1.24.2011 | By: Fairynee

UNTITLED

Kuumpamakan saja matamu itu lautan yang luas
sembunyikan segala misteri juga jawab untuk tanya yang memang tak sempat kuujar
belakangan aku kerap terhanyut
diombangambingkan gelombang yang bergelung
:sesakkan dada

kuumpamakan saja matamu itu laut
dan aku ingin menjadi senja yang luruh di permukaanmu
:indah bukan?

SELEPAS HUJAN

selalu kubayangkan,
selepas hujan kita memandang lengkung pelangi sambil berandai,
: bagaimana jadinya bila pelangi itu kausemat di mataku?
1.23.2011 | By: Fairynee

DI SELA JEDA


Lalu dalam setengah perjalananmu
kau bersimpuh
tergugu menghitung getir yang pecah di dada
kecewa bergelung lalu setumpuk keluh yang terujar
buramkan mimpi yang tersembunyi di balik bantal
Sementara rindu telah beku, tak sempat dijenguk
bibir pucat menghitung resah tentang
esok yang memang tidak pernah pasti.

Nyatanya semua lalu serupa angin
dicatat oleh waktu dalam lembar yang disebut kenangan
(pikirmu, benar adanya, segala terjadi bukan tanpa seijinNnya)

Lalu kau meletakkan kuatir di atas meja perjamuan
meski lutut masih gemetar, kakimu melangkah mantap
:cukup dengan percaya. Besok akan baikbaik saja

(Kelak kau membaca kenangan dengan syukur yang tak henti meluncur)

Medan, 011911

GERIMIS TERAKHIR DI PENGHUJUNG OKTOBER


Ternyata genap dua purnama, gerimis bermigrasi ke mataku, jatuh lalu pecah di kaca jendela kamarku yang buram. Peraduanku hampir tenggelam, gagap, lalu tercekik sunyi yang paling pekat. Sementara aku melihat kau asyik bersulang dengan bulan yang kemarin kupikir telinga yang dipinjamkan bidadari malam untukku.

Dua purnama, bukan waktu yang sebentar, aku menghabiskannya demi entah. Mimpi yang entah, waktu yang entah, pun kenangan yang entah. Aku memang bodoh, menanti entah sambil mengingkari penanda. Padahal berulang kali, angin mengingatkanku, getir tersembunyi di balik matanya. kelak mengiris nadimu hingga kau tak sempat mengumpat sesal. Tapi percaya telah kuletakkan di meja perjamuan, ketika dia mendongengkan kisah tentang ksatria pemberani yang bertarung.

Aku tak sempat memaki saat menyadari selama ini kau membuat kesepakatan dengan bulan, mencari cara paling manis sebelum menikamkan sembilu yang telah kau asah tengah malam, kala aku terpulas. Bulan pecah di atas kepalaku.
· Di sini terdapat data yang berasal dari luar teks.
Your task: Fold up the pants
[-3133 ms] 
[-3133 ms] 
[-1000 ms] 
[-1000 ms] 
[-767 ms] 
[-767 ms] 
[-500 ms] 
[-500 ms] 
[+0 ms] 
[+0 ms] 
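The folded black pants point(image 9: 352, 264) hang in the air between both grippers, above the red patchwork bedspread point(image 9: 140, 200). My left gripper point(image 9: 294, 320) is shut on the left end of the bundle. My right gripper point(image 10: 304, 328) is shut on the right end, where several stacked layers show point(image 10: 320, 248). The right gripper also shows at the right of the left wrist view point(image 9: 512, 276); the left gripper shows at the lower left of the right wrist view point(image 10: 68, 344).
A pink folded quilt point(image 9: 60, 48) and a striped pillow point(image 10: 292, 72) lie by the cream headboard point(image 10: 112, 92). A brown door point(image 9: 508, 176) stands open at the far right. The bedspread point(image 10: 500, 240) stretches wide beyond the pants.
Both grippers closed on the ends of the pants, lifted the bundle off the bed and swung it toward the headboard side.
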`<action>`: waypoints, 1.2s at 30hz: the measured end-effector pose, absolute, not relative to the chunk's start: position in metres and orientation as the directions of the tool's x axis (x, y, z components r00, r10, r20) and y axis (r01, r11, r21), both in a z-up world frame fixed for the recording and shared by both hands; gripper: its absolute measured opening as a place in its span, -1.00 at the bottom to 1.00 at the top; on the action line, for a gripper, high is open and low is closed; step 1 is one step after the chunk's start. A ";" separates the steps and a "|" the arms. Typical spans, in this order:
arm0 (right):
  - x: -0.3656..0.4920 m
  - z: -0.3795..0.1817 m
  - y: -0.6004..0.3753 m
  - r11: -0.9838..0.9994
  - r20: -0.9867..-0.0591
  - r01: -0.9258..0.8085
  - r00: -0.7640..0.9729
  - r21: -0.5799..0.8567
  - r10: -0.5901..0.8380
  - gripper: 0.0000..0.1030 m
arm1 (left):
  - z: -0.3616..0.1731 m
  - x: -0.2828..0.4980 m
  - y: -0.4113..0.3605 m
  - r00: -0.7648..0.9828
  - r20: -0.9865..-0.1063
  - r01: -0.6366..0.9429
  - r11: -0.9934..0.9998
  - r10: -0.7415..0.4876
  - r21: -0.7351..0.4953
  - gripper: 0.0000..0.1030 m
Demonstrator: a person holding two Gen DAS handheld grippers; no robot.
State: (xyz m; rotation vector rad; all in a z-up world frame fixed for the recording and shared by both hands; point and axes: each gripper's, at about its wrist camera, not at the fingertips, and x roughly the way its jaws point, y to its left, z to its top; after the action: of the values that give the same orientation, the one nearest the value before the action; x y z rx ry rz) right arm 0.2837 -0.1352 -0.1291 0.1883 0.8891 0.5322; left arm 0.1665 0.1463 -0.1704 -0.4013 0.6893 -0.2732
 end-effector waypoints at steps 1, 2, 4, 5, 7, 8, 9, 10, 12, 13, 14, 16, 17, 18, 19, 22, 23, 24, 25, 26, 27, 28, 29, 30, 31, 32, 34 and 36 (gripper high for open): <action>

Aku tersedak air mataku sendiri.

Medan, 30 Oktober 2010
1.22.2011 | By: Fairynee

PARODI TELEVISI

Sangat mengherankan,
setelah kemarin sibuk mengisahkan air mata
hingga aku megap dikepung getir,
tibatiba saja televisi berbaik hati
menayangkan parodi menggelikan tentang tikus yang beranak pinak di sarang ular.
mengadaada memang, tapi
setidaknya buatku lupa akan cemas tadi siang tersebab
harga mimpi yang kian merosot.
1.05.2011 | By: Fairynee

SUMPAH PALAPA

Berbangsa satu, bangsa Indonesia
anak-anak negeri mengemis di tanah orang. Diperjualbelikan serupa sapi digiring ke pembantaian demi sejengkal perut dan seperiuk mimpi yang tak juga matang.
ibu sibuk beranak, bapak lupa cara mengajar akhlak.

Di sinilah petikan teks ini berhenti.